There is a sense that some of these songs were outtakes or demos from the After Laughter sessions. “Over Yet” and “Watch Me While I Bloom” have similar bouncing bass lines and rolling drums to “Hard Times” and “Told Ya So.” Williams later goes full Chvrches with the 80s dance throwback “Sugar on the Rim” while “Taken” sounds like a sly wink back at Tom Misch’s jazzy “It Runs Through Me.” The album improves in energy and personality in its final five tracks, but it can’t entirely block out the slog of the first two-thirds. It’s both a lack of commitment to the thesis of the album and an unfair tease of a much better collection of songs missing here.

Said thesis is heard in the very first line Williams sings on the album opener “Simmer”: “Rage is a quiet thing.” Williams has lived a lifetime of emotional turmoil in her 31 years (parental divorce, years of sexism, band turmoil, her own divorce) and she has plenty to say about her current state. As heard in her lyrics for Paramore, Williams is a direct and descriptive writer so whoever she’s writing about on Petals for Armor will certainly feel the rage through the speakers. You can hear her grind her teeth singing “and if my child needed protection/From a f**ker like that man” on “Simmer,” likely holding back dragon’s breath or her vocal equivalent. The careless joy in the bridge of subdued survivor’s tale “Dead Horse” (“When I said goodbye, I hope you cried”) is something Williams earned. 

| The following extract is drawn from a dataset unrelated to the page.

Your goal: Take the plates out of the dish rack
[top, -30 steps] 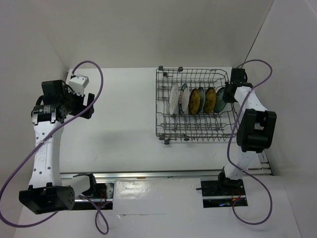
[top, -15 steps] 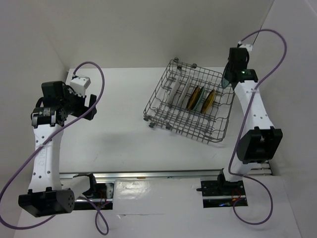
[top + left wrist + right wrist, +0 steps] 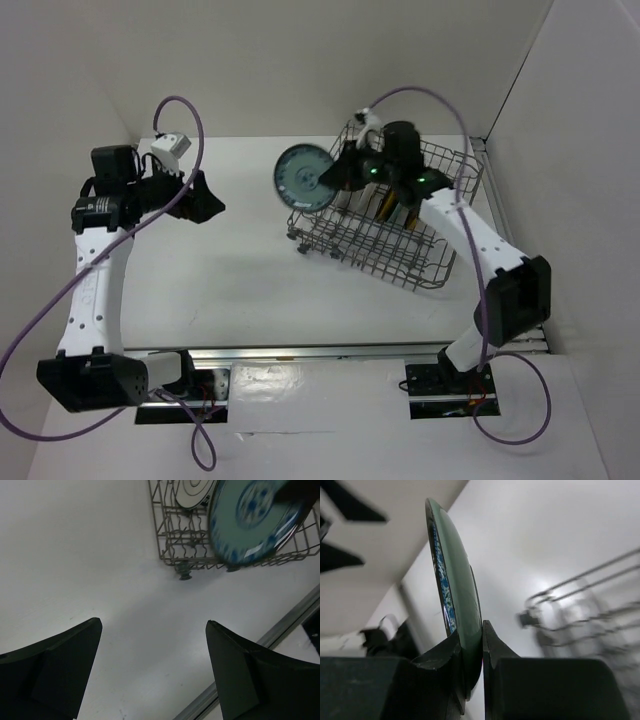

It’s a shame that the music here is so understated, because a lot of the lyrics deserve something bigger and louder and more aggressive, like a backing twin-guitar rock band. “Cinnamon” could’ve been Williams being humorous about her current living state (“On the walls of my home/There are signs that I’m alone/I keep on every light/Talk to my dog, he don’t mind”) but the groggy backing vocals and bass-heavy backing track makes the listening very uncomfortable. “Over Yet” is the album’s outreaching empowerment anthem (“If there’s resistance/It makes you stronger…When there’s persistence/You can go farther”) whose message would stick harder if the rolling drums and heavy bass had a loud peppy guitar adding to its energy. Other lyrics do fit the easy musicality of certain songs, like the lounge R&B of “Taken” (“My feet won’t touch the ground beneath me/I’m flying but I’m not afraid to fall”) or how “Sugar on the Rim” builds tension (“Had a life in hiding but a storm kept coming in”) to the bass drop. But again, there’s still a missing musical release to match Williams’s lyrics.

What Petals for Armor thinks is stripped-down and intimate actually sounds unfinished and undercooked musically. Williams’s great songwriting remains intact, even if sometimes she’s still awkward confronting her past, but the music here is mostly boring and basic. It’s bold for Williams to keep furthering outside her musical comfort zone, but that doesn’t mean she should ignore her mastered strengths. Williams is a rock singer, having moved well beyond the trapping of pop-punk years ago yet still thriving on headbanging drums and guitar riffs. If she’s doing an album focused on rage and the strength she’s built over the years, shouldn’t she sound stronger than a bedroom pop singer?